What Is Beauty, Really?

A few months ago, I celebrated my 45th birthday. While it wasn’t the milestone that turning 50 will undoubtedly be, it prompted me to examine the way I look at – and feel about – myself.

I don’t know about you, but I can definitely be my own harshest critic, in all kinds of ways. When I look in the mirror, for instance, I see wrinkles. In fact, I see every one of my wrinkles, and the way in which my skins seems to droop more than it did when I was in my 20s or even my 30s. I look at photos that friends take of me, and where they see someone they love and notice how delighted and alive I look, the first thing I often notice is the way I am aging.

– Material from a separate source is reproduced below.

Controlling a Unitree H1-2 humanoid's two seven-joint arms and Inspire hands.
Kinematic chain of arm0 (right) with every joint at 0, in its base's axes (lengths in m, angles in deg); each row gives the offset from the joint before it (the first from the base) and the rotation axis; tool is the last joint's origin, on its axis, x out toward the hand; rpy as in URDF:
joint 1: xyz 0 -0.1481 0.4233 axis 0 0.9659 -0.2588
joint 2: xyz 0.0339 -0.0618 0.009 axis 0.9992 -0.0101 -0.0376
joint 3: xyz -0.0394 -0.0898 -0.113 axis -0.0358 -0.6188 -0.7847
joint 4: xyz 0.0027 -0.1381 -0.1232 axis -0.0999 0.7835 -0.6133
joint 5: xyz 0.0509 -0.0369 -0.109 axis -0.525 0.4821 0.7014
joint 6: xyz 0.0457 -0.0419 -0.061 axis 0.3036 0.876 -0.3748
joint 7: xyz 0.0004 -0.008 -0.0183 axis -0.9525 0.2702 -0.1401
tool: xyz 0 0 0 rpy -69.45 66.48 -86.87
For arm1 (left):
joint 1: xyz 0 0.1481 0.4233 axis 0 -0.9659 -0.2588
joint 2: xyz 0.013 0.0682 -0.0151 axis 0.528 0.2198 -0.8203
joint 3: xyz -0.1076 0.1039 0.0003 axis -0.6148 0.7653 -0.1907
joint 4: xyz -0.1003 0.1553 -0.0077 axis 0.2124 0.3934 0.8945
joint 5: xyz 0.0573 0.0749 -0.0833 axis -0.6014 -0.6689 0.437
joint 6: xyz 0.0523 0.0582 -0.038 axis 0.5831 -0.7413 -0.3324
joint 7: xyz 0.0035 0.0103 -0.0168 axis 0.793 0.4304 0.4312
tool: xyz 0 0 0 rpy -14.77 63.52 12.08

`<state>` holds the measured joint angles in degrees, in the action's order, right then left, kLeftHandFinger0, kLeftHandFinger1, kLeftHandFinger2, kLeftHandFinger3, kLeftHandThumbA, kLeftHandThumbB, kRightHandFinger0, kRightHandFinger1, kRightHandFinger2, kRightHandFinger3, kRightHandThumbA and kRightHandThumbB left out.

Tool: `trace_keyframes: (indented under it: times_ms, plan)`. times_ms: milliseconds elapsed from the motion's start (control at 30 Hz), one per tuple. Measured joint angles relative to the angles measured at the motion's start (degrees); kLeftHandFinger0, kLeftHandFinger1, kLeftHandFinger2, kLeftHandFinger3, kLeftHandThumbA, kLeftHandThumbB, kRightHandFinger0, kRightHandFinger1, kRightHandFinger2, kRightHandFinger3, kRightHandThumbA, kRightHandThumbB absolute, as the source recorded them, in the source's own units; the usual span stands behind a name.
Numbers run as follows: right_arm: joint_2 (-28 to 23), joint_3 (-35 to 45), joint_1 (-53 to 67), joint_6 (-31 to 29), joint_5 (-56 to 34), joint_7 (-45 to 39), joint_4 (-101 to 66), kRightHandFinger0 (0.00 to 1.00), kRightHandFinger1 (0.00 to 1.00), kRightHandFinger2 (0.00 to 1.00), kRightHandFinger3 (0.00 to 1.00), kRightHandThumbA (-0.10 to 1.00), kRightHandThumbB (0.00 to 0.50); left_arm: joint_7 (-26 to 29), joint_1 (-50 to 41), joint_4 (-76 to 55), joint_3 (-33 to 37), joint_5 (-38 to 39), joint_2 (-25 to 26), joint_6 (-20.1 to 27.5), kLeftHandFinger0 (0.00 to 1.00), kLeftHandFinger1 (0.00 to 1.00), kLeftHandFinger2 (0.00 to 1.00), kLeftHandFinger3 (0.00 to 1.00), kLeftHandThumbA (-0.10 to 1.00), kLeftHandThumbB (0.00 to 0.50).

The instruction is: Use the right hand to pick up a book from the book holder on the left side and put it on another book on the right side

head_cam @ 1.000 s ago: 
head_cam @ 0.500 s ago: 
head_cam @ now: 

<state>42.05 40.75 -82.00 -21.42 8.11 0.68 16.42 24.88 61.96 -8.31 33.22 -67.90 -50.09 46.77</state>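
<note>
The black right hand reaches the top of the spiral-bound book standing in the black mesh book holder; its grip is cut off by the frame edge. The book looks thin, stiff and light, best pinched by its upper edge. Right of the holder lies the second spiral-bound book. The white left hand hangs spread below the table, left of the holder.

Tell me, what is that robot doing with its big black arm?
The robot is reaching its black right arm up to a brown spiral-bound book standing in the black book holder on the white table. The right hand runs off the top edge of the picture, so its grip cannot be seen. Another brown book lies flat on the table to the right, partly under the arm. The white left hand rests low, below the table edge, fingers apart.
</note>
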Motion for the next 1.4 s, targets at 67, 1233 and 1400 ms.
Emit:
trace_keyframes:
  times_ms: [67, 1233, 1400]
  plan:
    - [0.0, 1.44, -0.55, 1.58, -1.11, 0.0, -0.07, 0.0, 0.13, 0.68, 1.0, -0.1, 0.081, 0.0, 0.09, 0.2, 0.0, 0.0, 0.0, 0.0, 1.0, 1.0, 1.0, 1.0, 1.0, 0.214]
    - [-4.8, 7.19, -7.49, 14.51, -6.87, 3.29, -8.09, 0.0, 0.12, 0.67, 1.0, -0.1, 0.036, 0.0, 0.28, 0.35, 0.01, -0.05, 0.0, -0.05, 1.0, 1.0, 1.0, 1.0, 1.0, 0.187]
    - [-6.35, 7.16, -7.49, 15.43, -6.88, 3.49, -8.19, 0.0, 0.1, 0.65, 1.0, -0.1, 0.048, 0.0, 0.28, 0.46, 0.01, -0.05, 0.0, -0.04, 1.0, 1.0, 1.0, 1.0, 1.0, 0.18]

Why, I wondered, do I do that? And is there another, better way?

 

We all receive plenty of messages through the media that equate beauty and vibrancy with youth. And it’s easy to get caught up in and adopt other people’s ideas of what is beautiful. When I do that, I look at my wrinkles and I judge myself less beautiful than I once was. And when I judge myself in that way, I feel my heart sink. I feel sad and stressed and I begin to worry – about my health, about how others see me, about the future.

 

What I’ve come to realize over time, though, is that I don’t need to live my life, or treat myself, that way. I don’t have to judge and criticize myself. In fact, it doesn’t do any good when I do. All it does is negatively affect how I feel about myself, how I treat myself, and invariably how I treat others – particularly the people closest to me, the people I love the most.

 

So what’s the antidote for being so hard on myself? What is the better way? Rather than accepting other people’s ideas, I need instead to look inside for what is really true for me. Doing that means taking the time to stop, letting go of any preconceived ideas I may have, checking in with myself from a place of curiosity and paying attention. What is it that I find beautiful? What is beauty, really?

 

When is the last time you stopped to consider what beauty really looks like? Not just what the media tells you is beautiful, or even what those around you seem to find beautiful, but what you truly find beautiful? What does it look like? How do you recognize it when you see it? Real beauty naturally attracts you and draws you in. What opens your heart, and moves you so deeply that it brings tears to your eyes, or fills you with joy or love or utter delight?

 

Stop for a moment to look around you. Right now. Just stop reading, look around and pay attention. What do you notice? Where do you find beauty? Can you see the beauty that is all around you right now?

 

In a poem called “The Invitation”, Oriah Mountain Dreamer says, “I want to know if you can see Beauty/even when it’s not pretty/every day. And if you can source your own life/from its presence.” To me, real beauty is aliveness, excitement, openness, love. I experience beauty when I see people smile, or express love or tenderness toward others. In fact, I see beauty every time I look at anything from a place of love and curiosity.

 

How would it be to turn that open-hearted curiosity and wonder toward yourself? Take a few deep breaths. Look at yourself from a place of love. Allow yourself to feel comfortable in your own skin. Breathe. Can you feel the life energy that has and continues to flow through you? Now, look at yourself in the mirror. From this place, what is it that you see?

 

When I embrace and accept myself, and relax into how comfortable I actually feel in my own skin, I feel beautiful. I see my softness. I see someone who has lived enough of life to have compassion for the struggles we all go through from time to time. I see someone who feels deeply and passionately – so much so that those emotions have left their marks. The lines around my eyes? Those lines have been etched into my face by years of laughter. How beautiful is it that laughter has left its mark indelibly on me?

 

What helps you feel more beautiful? More alive? More in love with yourself? Do you see the beauty within you, the beauty that IS you? What can you do today to recognize, honor and celebrate how beautiful you already are?